The Queen is set to sign a new charter backing equal rights for women and gay people after it received the support of every Commonwealth nation, it has been reported.
The monarch will sign the new Commonwealth Charter in an event on Monday which includes the core values - from human rights to the rule of law - that leaders have committed to upholding.
According to the Mail on Sunday, the document declares: "We are implacably opposed to all forms of discrimination, whether rooted in gender, race, colour, creed, political belief or other grounds."
Insiders said the decision to highlight the event is a "watershed" moment because it is the first time she has signalled her support for gay rights in her 61-year reign, the paper claimed.
The Queen is expected to sign the document at London's Marlborough House, the Pall Mall headquarters of the Commonwealth Secretariat on Monday, which is Commonwealth Day.
A Buckingham Palace spokesman said tonight: "At a Commonwealth event on Monday, the Queen will sign a charter agreed upon by the 54 members of the Commonwealth. The Queen, as in all matters, is apolitical but is signing the document in her capacity as head of the Commonwealth."

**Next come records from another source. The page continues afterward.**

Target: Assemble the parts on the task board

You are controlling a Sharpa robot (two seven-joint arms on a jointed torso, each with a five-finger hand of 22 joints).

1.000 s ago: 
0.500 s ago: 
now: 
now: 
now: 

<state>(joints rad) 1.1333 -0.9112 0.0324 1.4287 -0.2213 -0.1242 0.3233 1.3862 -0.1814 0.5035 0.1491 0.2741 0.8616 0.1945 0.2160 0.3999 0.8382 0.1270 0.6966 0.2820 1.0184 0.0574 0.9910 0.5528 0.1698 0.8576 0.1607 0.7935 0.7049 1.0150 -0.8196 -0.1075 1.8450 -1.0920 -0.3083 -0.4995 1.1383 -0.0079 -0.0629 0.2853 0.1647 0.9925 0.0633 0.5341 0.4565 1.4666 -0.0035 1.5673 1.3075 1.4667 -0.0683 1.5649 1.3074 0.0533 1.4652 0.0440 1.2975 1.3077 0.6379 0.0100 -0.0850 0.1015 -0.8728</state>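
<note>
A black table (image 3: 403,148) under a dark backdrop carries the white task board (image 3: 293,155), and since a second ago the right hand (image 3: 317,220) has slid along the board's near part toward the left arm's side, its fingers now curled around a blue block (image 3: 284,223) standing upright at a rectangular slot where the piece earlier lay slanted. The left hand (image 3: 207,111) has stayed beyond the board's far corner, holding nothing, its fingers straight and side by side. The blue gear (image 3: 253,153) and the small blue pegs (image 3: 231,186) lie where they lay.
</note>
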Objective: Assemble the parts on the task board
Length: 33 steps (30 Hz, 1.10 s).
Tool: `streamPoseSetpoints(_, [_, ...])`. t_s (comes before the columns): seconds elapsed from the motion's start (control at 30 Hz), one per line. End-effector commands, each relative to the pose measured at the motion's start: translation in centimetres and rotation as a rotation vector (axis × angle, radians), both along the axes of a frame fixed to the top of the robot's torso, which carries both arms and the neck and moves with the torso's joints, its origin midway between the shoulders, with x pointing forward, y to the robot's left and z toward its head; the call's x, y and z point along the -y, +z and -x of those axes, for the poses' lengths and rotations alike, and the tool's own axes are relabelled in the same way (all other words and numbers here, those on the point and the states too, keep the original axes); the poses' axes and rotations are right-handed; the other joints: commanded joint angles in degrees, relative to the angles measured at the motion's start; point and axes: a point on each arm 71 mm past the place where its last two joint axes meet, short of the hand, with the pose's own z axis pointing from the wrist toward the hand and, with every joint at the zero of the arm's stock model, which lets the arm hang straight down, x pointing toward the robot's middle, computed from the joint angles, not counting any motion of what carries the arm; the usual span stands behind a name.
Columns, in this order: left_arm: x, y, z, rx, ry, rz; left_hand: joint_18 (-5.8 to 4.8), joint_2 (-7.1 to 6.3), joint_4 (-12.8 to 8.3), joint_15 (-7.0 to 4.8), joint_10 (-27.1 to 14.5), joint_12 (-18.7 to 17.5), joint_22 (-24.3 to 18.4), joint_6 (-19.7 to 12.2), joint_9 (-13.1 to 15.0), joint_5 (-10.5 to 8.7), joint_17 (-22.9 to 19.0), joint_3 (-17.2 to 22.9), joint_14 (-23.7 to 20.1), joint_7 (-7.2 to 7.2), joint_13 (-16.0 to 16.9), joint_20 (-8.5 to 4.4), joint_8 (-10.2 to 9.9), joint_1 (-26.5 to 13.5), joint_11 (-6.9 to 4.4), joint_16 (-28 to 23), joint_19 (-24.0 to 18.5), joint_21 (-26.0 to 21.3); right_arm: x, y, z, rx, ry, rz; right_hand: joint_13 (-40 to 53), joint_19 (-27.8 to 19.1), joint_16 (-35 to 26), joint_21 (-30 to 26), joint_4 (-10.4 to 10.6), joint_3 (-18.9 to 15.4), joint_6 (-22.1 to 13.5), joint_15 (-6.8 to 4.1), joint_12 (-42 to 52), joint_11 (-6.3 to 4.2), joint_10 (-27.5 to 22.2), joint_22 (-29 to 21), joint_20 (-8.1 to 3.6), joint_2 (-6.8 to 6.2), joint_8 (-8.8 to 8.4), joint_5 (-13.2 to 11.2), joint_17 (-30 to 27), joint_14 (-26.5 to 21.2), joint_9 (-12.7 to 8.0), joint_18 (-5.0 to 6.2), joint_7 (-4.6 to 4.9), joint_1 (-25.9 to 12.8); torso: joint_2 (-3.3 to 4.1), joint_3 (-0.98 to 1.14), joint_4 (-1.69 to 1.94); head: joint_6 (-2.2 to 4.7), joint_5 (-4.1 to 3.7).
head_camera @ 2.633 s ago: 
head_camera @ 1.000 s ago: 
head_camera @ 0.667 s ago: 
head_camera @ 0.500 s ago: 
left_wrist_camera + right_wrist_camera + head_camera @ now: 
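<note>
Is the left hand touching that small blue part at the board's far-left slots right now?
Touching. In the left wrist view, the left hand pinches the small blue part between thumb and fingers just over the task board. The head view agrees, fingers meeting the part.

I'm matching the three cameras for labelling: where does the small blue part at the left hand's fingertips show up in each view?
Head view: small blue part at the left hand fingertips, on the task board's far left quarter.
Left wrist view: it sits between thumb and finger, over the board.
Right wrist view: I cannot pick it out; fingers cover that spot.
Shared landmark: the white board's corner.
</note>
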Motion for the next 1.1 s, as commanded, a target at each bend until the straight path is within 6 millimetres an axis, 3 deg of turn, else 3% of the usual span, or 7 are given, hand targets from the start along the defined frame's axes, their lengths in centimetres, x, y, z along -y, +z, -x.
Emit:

The Mail on Sunday quoted one Royal Household source as saying: "The Queen takes her Commonwealth role very seriously. She has discussed the charter in detail with her advisers and understands it in full."
According to the paper, the charter's gender rights vow says: "We recognise that gender equality and women's empowerment are essential components of human development and basic human rights. The advancement of women's rights and the education of girls are critical preconditions for effective and sustainable development."
The Government is introducing new legislation ending discrimination against women in the line of succession to the British throne. The measure will mean that the Duke and Duchess of Cambridge's first baby can succeed to the throne, regardless of whether the child is a girl or a boy.
Ministers are set to introduce the new law after receiving consent from all the Commonwealth realms to push ahead with the change. The Succession to the Crown Bill will also end the ban on anyone in the line of succession marrying a Roman Catholic.